The prompt processing (PP) performance on Metal for MoE models with many experts (such as DeepSeek) is pathetic. Here, and also in mainline before the very recent PR 12612. This mainline PR brings PP performance to a more acceptable level by effectively using GEMV for matrix multiplications involving MoE tensors.

This PR does much better than that. On my M2-Max (30-core GPU) PP performance for DeepSeek-Lite is now 1.75X faster than mainline (build: a6f32f0b3 (5018)), and 5X compared to the main branch.

Also, on mainline I observe a very peculiar performance behavior as a function of u_batch:

model size backend n_ubatch test t/s
deepseek2 16B Q8_0 15.55 GiB Metal 128 pp512 254.43 ± 2.02
deepseek2 16B Q8_0 15.55 GiB Metal 256 pp512 142.42 ± 0.24
deepseek2 16B Q8_0 15.55 GiB Metal 512 pp512 417.56 ± 0.18

Interesting, right?
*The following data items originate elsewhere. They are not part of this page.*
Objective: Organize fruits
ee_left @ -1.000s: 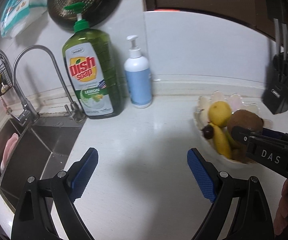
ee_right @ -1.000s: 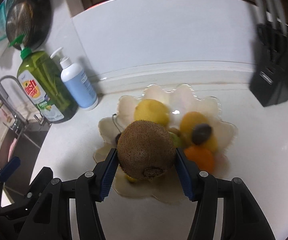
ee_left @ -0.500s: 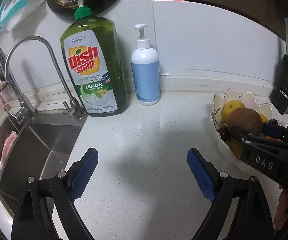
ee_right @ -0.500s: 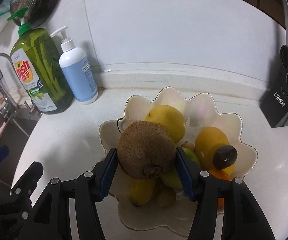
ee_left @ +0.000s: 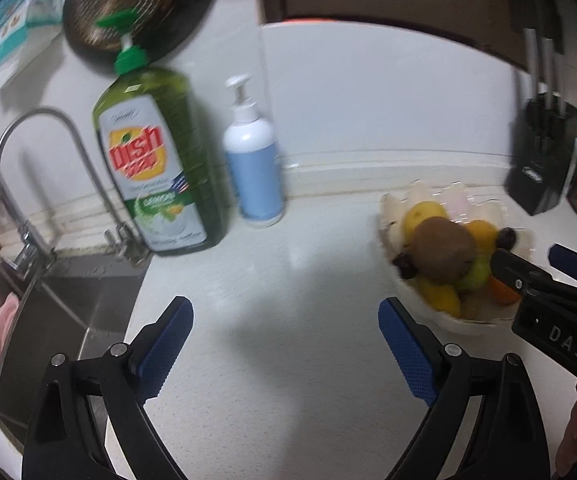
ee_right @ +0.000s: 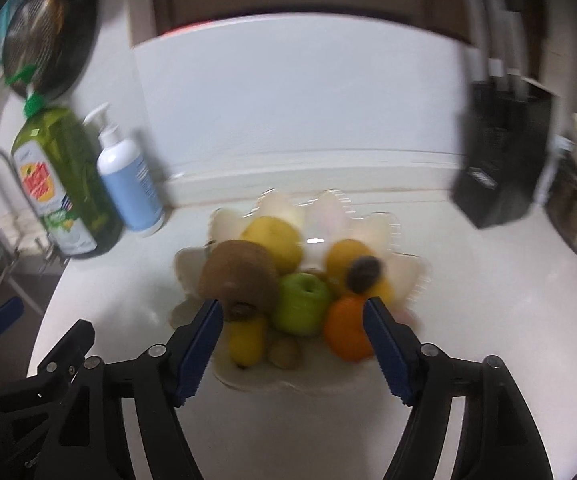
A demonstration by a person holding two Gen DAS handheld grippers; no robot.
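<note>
The right gripper (ee_right: 292, 334) stood with its ribbed blue pads (ee_right: 384, 350) spread wide and empty, hovering at the near rim of the fruit bowl (ee_right: 408, 264) — a pale, scalloped dish with petal-like lobes, resting on the speckled white table (ee_right: 328, 432). Just beyond the left pad sat the kiwi (ee_right: 238, 276), fuzzy, brown and rounded, lying free on top of the pile. Beside it were a glossy green apple (ee_right: 302, 302), a smooth orange (ee_right: 346, 332), a small yellow banana (ee_right: 246, 338), a round yellow lemon (ee_right: 274, 240) and a dark plum-like fruit (ee_right: 364, 272), all softened by blur.

The left gripper (ee_left: 284, 354) was likewise open and held nothing, its textured blue pads (ee_left: 166, 350) apart above bare table, well left of the bowl. Farther back stood a green plastic dish soap bottle (ee_left: 160, 172) with a pump, a white-and-blue dispenser (ee_left: 254, 168) just beside it, a curved steel faucet (ee_left: 28, 152) over the sink — and, to the right, a black knife block (ee_left: 542, 168).
</note>
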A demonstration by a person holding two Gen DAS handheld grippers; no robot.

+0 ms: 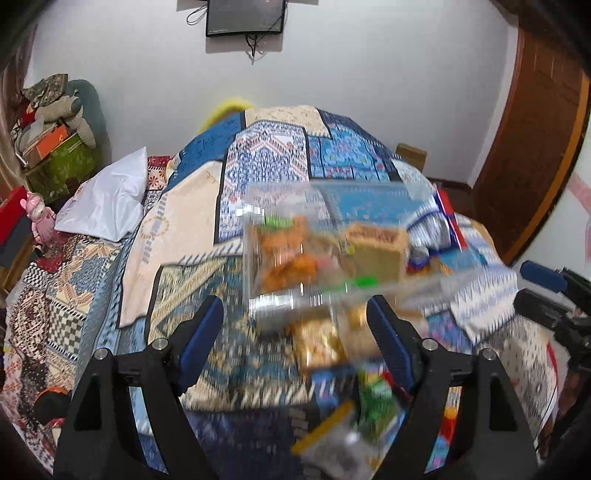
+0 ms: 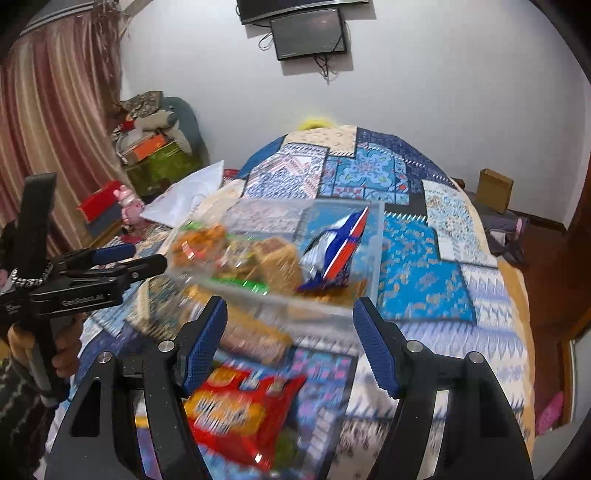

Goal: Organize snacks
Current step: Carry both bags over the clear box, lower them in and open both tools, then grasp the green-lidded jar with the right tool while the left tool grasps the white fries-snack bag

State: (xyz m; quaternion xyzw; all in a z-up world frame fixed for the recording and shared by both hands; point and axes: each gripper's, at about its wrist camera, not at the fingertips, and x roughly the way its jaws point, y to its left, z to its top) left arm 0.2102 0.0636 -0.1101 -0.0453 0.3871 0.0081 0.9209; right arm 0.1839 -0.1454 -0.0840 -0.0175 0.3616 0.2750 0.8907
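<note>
While blurred by motion in both wrist views: clear rectangular plastic bin (image 2: pixel 273 258) resting on patchwork blue-and-cream patterned bedspread (image 2: pixel 424 266), near the bed's middle. Inside the bin, from left to right as seen from the right wrist: orange snack packet (image 2: pixel 195 243), tan square biscuit pack (image 2: pixel 277 262), blue-white-and-red foil snack bag (image 2: pixel 336 254) standing tilted against the bin's far right wall. Loose on the bedspread in front of the bin: red-and-yellow crinkled snack bag (image 2: pixel 236 410), lying just below the right gripper (image 2: pixel 290 343); golden-tan wrapped snack (image 1: pixel 321 343) and green-and-yellow packet (image 1: pixel 376 406), lying between and below the fingers of the left gripper (image 1: pixel 295 339).

Left gripper: jaws spread wide, blue ribbed pads (image 1: pixel 201 343) apart, nothing clamped, held over the loose packets with the bin just ahead. Right gripper: jaws likewise spread wide, nothing between the pads (image 2: pixel 205 343), held in front of the bin's near wall.

Background: white pillow (image 1: pixel 107 199) at the bed's left edge, pink figurine (image 1: pixel 38 218) beside it, dark wall-mounted screen (image 1: pixel 245 16), brown cardboard box (image 2: pixel 495 190) beyond the bed's right side, striped reddish curtain (image 2: pixel 55 129) at left.
</note>
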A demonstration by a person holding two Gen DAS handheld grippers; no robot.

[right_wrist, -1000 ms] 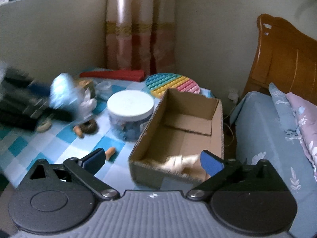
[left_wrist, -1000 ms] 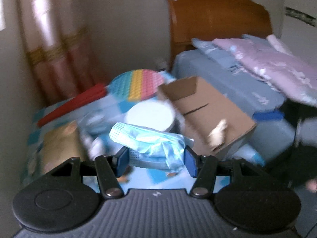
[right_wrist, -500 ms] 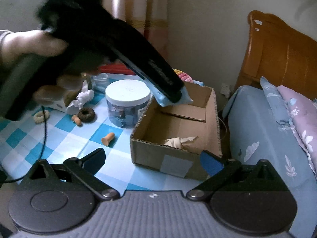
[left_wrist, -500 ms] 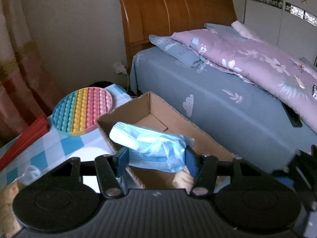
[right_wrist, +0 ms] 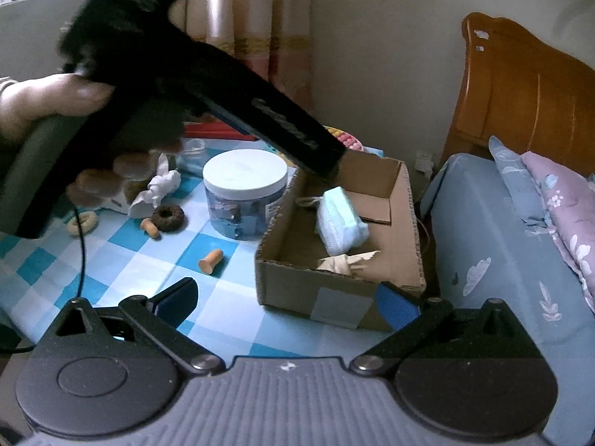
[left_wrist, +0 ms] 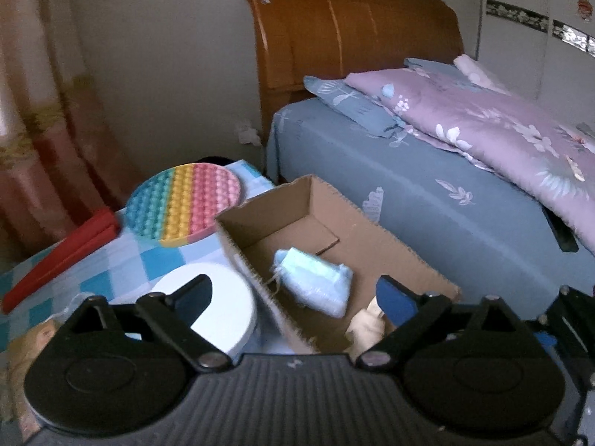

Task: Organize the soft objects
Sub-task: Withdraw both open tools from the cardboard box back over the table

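The pale blue folded face mask lies loose inside the open brown cardboard box, just behind a crumpled beige cloth scrap. The left claw hangs above the box, its jaws opening — nothing between them. The right claw is spread wide and empty over the blue-and-white checked counter. Beside the box stands a white-lidded clear plastic jar; further back, a round rainbow pop-it mat.
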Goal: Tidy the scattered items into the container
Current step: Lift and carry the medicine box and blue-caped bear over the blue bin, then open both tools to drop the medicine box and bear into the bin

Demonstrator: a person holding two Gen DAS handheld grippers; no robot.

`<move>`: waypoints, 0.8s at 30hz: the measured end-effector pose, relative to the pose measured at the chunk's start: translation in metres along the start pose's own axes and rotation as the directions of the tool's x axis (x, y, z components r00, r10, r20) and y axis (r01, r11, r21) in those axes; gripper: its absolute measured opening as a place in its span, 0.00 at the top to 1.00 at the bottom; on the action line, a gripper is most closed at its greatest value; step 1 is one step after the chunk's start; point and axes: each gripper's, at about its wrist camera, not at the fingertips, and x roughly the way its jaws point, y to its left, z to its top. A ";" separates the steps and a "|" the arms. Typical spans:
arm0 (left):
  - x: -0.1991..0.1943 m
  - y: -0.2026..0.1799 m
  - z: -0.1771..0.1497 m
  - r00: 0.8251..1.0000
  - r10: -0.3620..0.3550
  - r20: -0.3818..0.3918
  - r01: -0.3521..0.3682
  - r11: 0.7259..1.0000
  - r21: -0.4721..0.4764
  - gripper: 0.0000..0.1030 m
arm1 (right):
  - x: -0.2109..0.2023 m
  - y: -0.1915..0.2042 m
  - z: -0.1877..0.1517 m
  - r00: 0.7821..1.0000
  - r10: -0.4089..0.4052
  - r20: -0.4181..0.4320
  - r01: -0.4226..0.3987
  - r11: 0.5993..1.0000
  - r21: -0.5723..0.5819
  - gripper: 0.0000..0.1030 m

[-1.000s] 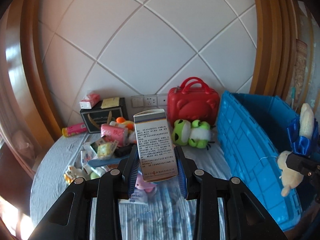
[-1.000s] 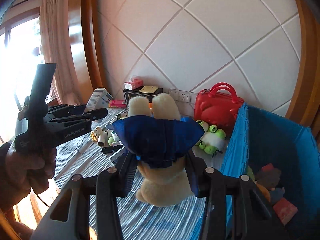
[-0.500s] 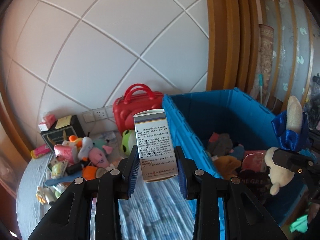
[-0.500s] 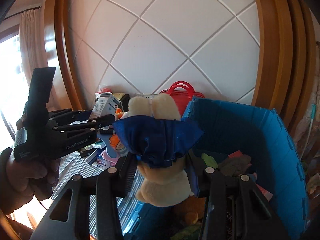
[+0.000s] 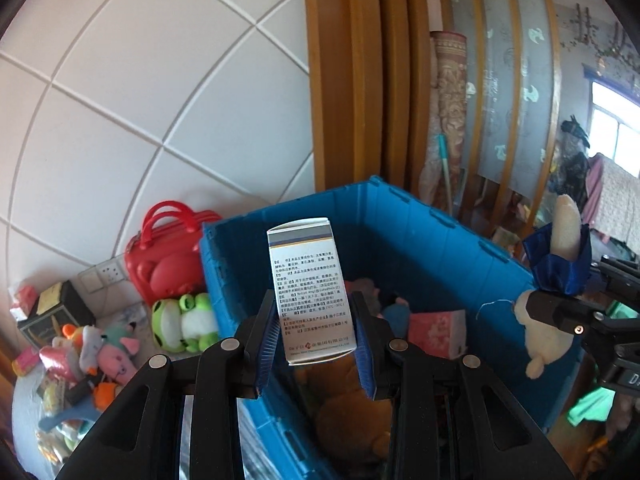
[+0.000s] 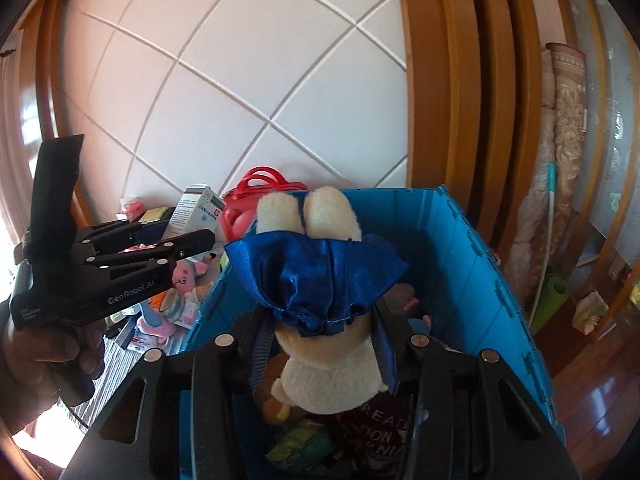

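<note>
My left gripper [image 5: 316,340] is shut on a white medicine box [image 5: 310,288] printed with text, held upright over the near left corner of the blue crate [image 5: 420,240]. My right gripper [image 6: 320,344] is shut on a cream plush rabbit [image 6: 320,372] in a blue satin dress, hanging over the crate [image 6: 472,264]. The same rabbit [image 5: 556,280] shows at the right edge of the left wrist view, and the medicine box [image 6: 196,212] at the left of the right wrist view. Inside the crate lie several soft toys and packets.
On the striped tablecloth [image 6: 116,364] left of the crate lies a pile of small toys and packets [image 5: 84,360], with a green frog plush [image 5: 184,324] and a red toy case [image 5: 168,248] against the tiled wall. A person's hand [image 6: 44,364] holds the left gripper. Wooden floor lies right of the crate.
Both grippers have swung to the right, from above the table's pile to above the blue crate, each still holding its item. The crate's inside has come into view.
</note>
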 end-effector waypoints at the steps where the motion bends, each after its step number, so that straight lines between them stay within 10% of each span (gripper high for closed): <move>1: 0.002 -0.006 0.003 1.000 -0.013 0.003 0.013 1.000 0.008 0.68 | -0.001 -0.004 0.000 1.000 -0.013 -0.002 0.013 1.000 0.006 0.58; 17: 0.033 -0.061 0.032 0.993 -0.121 0.006 0.120 0.991 0.061 0.67 | -0.012 -0.044 -0.003 0.994 -0.103 -0.029 0.105 0.993 0.063 0.58; 19: 0.036 -0.061 0.034 0.990 -0.143 -0.002 0.143 0.989 0.044 0.50 | -0.012 -0.047 -0.002 0.993 -0.118 -0.030 0.119 0.991 0.057 0.50; 20: 0.037 -0.062 0.034 0.986 -0.167 -0.010 0.168 0.985 0.038 0.18 | -0.011 -0.048 -0.002 0.991 -0.132 -0.037 0.134 0.990 0.046 0.32; 21: 0.036 -0.061 0.034 0.984 -0.177 0.002 0.177 0.984 0.032 0.06 | -0.009 -0.048 -0.003 0.988 -0.146 -0.044 0.148 0.988 0.036 0.07; 24: 0.031 -0.055 0.033 0.987 -0.156 0.022 0.156 0.988 0.014 0.06 | -0.013 -0.051 -0.004 0.985 -0.172 -0.026 0.173 0.984 0.046 0.00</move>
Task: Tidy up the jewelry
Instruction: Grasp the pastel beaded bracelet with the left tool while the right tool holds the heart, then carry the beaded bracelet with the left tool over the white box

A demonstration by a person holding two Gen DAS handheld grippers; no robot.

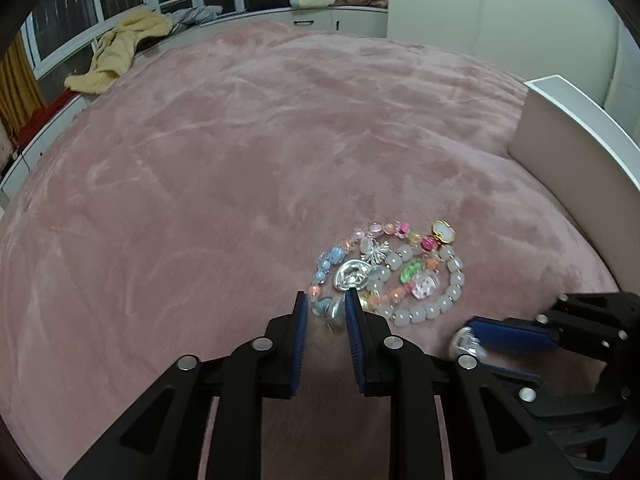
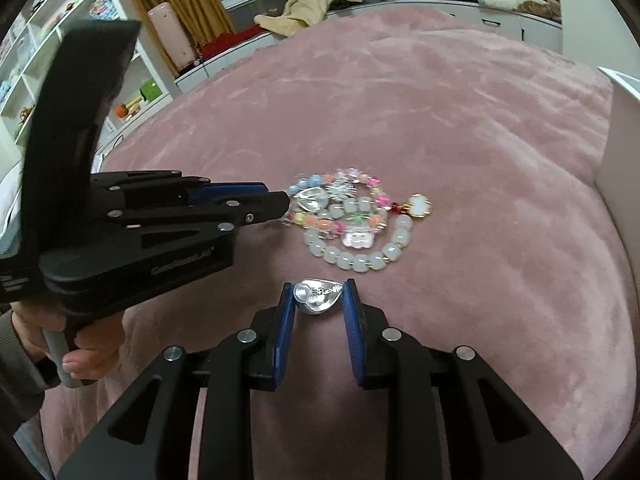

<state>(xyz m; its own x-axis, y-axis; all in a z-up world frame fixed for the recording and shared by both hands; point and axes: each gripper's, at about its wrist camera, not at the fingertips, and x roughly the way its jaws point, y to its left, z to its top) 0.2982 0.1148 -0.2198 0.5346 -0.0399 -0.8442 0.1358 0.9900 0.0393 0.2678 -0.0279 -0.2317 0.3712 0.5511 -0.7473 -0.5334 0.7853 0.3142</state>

For u_batch = 512 (where performance is maximized) the matrix multiplication is done using GEMV. For u_batch = 128, 256, it is done using GEMM, but in an extremely inefficient way, where the inefficiency increases with u_batch size, so performance degrades.

Here is what we get with this PR:

model size backend n_ubatch test t/s
deepseek2 16B Q8_0 15.55 GiB Metal 128 pp512 585.19 ± 1.07
deepseek2 16B Q8_0 15.55 GiB Metal 256 pp512 685.58 ± 3.39
deepseek2 16B Q8_0 15.55 GiB Metal 512 pp512 726.94 ± 2.35

The PR became much bigger than it should have been. But as TG performance is now slightly lower than mainline, and the only change that seemed promising to explain the difference was PR 9698, I decided to add that change. It made zero difference, but resulted in 2k lines of code moved around.